The director of Mr. Gable and of Miss Leigh in "Gone with the Wind" was not on the Thursday morning ship as scheduled. He is Victor Fleming, close friend of the late Douglas Fairbanks. Mr. Fleming remained in Hollywood to attend the funeral of the star of silent days.

Lombard was no stranger to Love Field, either. In January 1935, she and personal secretary Madalynne Fields traveled to Miami and Havana (http://carole-and-co.livejournal.com/357812.html, http://carole-and-co.livejournal.com/152746.html), and on Feb. 2, they made a stopover in Dallas.

On the 15th, the Dallas Morning News gave its account of the stopover:

So Lombard handled a potentially ticklish situation with her usual aplomb, and because of it probably won a few more fans in her own right.

Incidentally, Sampeck reports that despite being in the Dallas-Fort Worth area, she has never tracked down one of those 1939 "Carole Gable" autographs.

This week's LiveJournal header shows Lombard in her final Pathe film, teaming with Robert Armstrong in 1929's "The Racketeer."


lombardarchive at 2012-09-04 00:51 (UTC) (Link)
Wasn't her character name in Racketeer one of the worst ever? I recall surname of Philpott (!!!) and cannot remember the first name, but I do remember it as being particularly lugubrious. Regina? Perhaps.

There's a local radio show here in Dallas (duh) which has a demographic in the 60+ range. One (and regrettably, ONLY one) time an older lady called in with her recollection of meeting the Gables at Love Field and getting autographs. I tried valiantly to contact her via the radio station -- with their help -- but to no avail.

As W. C. Fields would put it so succinctly, "DRAT!"
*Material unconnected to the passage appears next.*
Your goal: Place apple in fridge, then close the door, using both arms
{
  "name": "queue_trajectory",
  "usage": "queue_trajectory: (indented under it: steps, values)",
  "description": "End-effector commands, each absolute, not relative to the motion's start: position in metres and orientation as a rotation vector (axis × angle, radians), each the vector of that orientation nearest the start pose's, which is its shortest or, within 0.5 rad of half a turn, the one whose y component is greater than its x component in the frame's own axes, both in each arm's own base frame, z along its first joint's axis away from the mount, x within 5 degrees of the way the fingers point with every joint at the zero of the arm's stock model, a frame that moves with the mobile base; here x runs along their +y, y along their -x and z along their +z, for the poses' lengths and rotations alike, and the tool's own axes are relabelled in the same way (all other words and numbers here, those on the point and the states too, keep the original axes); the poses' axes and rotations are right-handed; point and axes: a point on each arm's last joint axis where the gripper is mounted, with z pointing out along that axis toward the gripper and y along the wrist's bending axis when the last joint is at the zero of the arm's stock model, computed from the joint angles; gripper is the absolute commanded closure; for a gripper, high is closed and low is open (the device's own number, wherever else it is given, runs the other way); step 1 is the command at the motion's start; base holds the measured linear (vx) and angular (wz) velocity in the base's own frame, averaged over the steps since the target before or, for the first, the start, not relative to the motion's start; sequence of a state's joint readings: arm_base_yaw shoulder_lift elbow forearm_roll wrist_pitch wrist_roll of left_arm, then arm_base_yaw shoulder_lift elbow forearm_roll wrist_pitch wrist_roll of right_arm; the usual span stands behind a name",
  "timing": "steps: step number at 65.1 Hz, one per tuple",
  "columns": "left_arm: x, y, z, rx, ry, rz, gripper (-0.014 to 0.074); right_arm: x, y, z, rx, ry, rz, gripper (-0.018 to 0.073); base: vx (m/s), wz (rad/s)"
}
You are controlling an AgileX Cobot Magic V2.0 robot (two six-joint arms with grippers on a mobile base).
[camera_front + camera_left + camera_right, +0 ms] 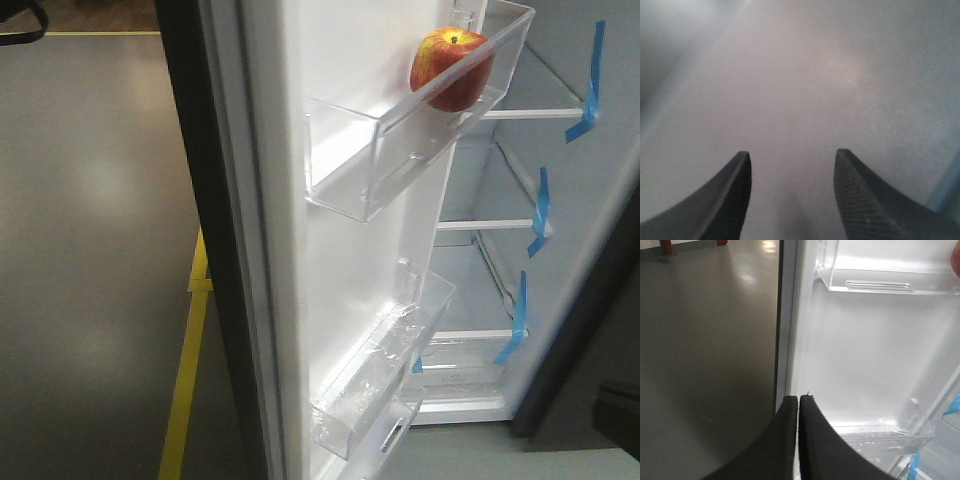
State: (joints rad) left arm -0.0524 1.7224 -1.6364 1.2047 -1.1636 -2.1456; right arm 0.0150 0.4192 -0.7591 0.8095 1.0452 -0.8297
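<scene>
Apple (452, 68): red with a yellow patch at the stem, upright, high in the front view at the far end of the upper bin (400, 150). The bin's clear wall crosses its lower part, so I cannot tell whether it sits in the bin or on a shelf behind it.
Door (340, 260): wide open, its white inner face towards the camera. Its dark outer edge runs down the left side, and both top and bottom are cut off.
Lower bin (380, 370): clear plastic, glare-streaked, its contents hard to make out.
Fridge (600, 200): white interior seen past the door. The white shelves (530, 113) are partly hidden by the bins, and blue tape strips (590, 90) sit at their right ends.
Left tool (791, 154): fingers (730, 200) spread well apart with nothing between them. It faces a plain grey surface too blurred to name.
Right tool (799, 399): tips pressed together with no gap and nothing seen between them, held close before the door's inner face near its hinge-side edge. Whether it touches the door cannot be told.
Red sliver (956, 262): at the right edge of the right wrist view beside the upper bin, too cut off to name for sure.
Floor (90, 250): grey and glossy, left of the door, with a yellow line (190, 370) partly hidden by the door's edge.
Arms: neither one shows in the front view.
</scene>
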Motion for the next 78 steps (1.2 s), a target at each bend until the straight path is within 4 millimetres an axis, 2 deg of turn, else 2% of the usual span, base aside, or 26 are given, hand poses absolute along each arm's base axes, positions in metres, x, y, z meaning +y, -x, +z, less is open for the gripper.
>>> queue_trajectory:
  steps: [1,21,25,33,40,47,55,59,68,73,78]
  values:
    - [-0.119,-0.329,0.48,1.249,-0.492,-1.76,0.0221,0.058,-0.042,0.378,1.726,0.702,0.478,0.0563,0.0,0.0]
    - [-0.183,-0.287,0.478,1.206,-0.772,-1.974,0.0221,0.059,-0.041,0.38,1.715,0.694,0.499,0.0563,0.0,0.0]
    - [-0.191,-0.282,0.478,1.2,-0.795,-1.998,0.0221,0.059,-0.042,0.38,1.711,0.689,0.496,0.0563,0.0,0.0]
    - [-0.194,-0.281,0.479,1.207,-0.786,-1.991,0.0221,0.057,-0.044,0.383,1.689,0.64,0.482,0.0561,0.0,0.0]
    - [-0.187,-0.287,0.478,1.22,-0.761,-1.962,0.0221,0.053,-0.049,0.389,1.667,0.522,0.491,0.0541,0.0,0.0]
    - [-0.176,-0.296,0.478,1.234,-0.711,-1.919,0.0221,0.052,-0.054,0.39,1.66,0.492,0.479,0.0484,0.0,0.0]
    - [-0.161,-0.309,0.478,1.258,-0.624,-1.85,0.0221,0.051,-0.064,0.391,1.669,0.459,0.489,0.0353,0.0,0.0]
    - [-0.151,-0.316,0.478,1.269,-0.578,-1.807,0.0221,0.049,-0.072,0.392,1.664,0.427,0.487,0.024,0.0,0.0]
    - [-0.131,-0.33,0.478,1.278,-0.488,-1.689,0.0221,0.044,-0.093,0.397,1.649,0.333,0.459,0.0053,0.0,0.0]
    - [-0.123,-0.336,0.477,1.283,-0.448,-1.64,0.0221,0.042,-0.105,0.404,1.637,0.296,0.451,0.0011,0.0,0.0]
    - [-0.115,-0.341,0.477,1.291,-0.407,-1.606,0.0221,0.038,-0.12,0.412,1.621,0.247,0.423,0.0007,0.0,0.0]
Hope all you folks had a safe and memorable Labor Day.


Carole Sampeck
The Carole Lombard Archive
vp19 at 2012-09-04 01:05 (UTC) (Link)
Her character's name was Rhoda Philbrooke, one of the two most ridiculous names a Lombard character was saddled with. (The other? Penelope Newbold in "No One Man," which at least was adapted from a Rupert Hughes novel.)
lombardarchive at 2012-09-04 01:06 (UTC) (Link)
I love it that the Civil War is referred to as the "trouble between the states."
hazel_flagg at 2012-09-05 16:58 (UTC) (Link)
Clark and Carole signatures on one page seems to be pretty rare. You wouldn't think so but I haven't come across them very often. There was a scrapbook that someone kept on the Atlanta GWTW premiere--someone that attended the balls, dinners, etc, as the book included ticket stubs, programs and invitations--that had virtually all those attending the premiere signatures in it. It had Clark and Carole signed side by side (I believe Carole signed "Carole Lombard Gable"). The only time in recent memory I have seen such a thing.
Martin Turnbull
Martin Turnbull at 2012-09-05 21:52 (UTC) (Link)
Whenever I see photo of people getting off planes during this era, it never ceases to amaze me how well dressed and groomed they are. Suits, ties, collars, perfect hair and make up. And the flights these people were taking were longer and less comfortable than they are nowadays!